**PROBLEM REQUIREMENTS:**
Look below for lines that hold the string "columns" and copy each one.

**LISTED ENTRIES:**

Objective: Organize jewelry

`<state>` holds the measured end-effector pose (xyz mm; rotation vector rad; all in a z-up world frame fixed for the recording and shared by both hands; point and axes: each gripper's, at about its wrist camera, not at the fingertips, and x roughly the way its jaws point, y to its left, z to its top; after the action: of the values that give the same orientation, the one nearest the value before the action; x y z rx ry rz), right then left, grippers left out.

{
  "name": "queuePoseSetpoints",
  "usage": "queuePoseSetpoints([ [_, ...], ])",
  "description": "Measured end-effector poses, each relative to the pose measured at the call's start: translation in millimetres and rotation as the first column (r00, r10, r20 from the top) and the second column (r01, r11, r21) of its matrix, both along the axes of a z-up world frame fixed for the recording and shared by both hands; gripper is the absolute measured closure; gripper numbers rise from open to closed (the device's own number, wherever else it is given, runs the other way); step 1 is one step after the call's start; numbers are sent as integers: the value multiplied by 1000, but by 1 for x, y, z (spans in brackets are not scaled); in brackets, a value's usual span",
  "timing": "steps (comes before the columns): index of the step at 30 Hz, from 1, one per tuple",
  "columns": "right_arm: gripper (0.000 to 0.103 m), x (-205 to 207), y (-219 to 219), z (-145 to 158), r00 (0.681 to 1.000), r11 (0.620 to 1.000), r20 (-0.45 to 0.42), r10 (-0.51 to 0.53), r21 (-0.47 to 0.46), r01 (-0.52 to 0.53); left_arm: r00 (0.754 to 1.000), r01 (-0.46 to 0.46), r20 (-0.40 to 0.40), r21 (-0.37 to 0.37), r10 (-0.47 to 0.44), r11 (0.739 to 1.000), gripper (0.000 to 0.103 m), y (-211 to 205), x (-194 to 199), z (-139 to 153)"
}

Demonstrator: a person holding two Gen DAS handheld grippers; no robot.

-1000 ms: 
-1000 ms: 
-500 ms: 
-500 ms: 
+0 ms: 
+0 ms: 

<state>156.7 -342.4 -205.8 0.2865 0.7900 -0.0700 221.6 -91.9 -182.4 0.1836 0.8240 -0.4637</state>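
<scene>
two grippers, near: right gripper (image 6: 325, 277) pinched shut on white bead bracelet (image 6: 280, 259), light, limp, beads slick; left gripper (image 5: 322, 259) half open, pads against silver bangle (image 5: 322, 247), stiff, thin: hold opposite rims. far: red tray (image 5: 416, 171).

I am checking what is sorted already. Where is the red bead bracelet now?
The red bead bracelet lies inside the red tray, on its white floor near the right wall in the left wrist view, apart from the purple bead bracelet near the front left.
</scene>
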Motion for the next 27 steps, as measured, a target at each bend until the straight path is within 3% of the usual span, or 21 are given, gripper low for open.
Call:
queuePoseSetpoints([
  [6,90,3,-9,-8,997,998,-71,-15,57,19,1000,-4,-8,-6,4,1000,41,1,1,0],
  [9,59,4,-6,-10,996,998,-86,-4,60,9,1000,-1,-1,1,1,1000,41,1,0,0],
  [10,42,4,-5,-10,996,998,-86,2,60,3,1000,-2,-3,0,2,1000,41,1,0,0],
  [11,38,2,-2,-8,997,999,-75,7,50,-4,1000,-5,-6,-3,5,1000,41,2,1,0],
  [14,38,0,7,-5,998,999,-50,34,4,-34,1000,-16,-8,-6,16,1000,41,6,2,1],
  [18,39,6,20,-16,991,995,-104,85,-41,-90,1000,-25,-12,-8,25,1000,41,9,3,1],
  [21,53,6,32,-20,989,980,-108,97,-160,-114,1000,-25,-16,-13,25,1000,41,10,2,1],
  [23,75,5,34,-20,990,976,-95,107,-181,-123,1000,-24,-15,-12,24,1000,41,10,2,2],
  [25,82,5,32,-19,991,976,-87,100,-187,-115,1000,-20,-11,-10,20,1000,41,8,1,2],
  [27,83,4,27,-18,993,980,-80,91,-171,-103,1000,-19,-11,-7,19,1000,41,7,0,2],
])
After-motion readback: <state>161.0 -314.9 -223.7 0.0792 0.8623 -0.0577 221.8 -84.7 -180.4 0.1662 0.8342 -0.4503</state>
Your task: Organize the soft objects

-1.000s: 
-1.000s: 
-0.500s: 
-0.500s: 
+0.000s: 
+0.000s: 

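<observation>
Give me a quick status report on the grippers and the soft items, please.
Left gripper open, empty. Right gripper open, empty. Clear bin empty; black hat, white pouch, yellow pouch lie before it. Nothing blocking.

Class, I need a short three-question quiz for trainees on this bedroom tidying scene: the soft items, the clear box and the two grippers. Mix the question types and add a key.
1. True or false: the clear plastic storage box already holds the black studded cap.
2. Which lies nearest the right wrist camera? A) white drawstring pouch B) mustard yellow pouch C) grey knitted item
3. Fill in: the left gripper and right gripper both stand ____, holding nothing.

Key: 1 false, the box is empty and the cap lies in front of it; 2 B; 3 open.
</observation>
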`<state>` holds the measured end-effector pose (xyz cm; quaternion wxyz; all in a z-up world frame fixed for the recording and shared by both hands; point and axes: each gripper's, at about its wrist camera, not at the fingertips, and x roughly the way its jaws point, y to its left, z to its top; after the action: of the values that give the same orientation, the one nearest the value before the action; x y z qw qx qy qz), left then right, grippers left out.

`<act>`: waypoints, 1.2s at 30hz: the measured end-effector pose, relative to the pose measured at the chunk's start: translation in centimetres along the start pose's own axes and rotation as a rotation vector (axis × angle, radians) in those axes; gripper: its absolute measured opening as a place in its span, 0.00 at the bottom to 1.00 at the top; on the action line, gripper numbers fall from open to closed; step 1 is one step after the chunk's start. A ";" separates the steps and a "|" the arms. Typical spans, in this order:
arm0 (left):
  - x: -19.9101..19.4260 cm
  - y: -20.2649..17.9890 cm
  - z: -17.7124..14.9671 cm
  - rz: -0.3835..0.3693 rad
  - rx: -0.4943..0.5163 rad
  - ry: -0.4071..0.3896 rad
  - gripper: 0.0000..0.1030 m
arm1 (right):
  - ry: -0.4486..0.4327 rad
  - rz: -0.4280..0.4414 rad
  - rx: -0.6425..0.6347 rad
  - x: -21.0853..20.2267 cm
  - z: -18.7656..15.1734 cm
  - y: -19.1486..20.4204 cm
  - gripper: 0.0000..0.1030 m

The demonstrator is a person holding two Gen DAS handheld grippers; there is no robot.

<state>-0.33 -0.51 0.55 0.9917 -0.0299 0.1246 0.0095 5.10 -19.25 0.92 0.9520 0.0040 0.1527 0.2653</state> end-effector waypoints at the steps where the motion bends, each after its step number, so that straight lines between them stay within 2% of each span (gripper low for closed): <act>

**RESPONSE BOX:**
  "timing": "steps (comes before the columns): index of the step at 30 Hz, from 1, one per tuple",
  "columns": "right_arm: gripper (0.000 to 0.103 m), x (-205 to 207), y (-219 to 219), z (-145 to 158), r00 (0.681 to 1.000), r11 (0.620 to 1.000), r20 (-0.45 to 0.42), r10 (-0.51 to 0.53), r21 (-0.47 to 0.46), r01 (-0.52 to 0.53); left_arm: r00 (0.754 to 1.000), r01 (-0.46 to 0.46), r20 (-0.40 to 0.40), r21 (-0.37 to 0.37), r10 (-0.47 to 0.44), r11 (0.739 to 1.000), gripper (0.000 to 0.103 m), y (-211 to 205), x (-194 to 199), z (-139 to 153)"

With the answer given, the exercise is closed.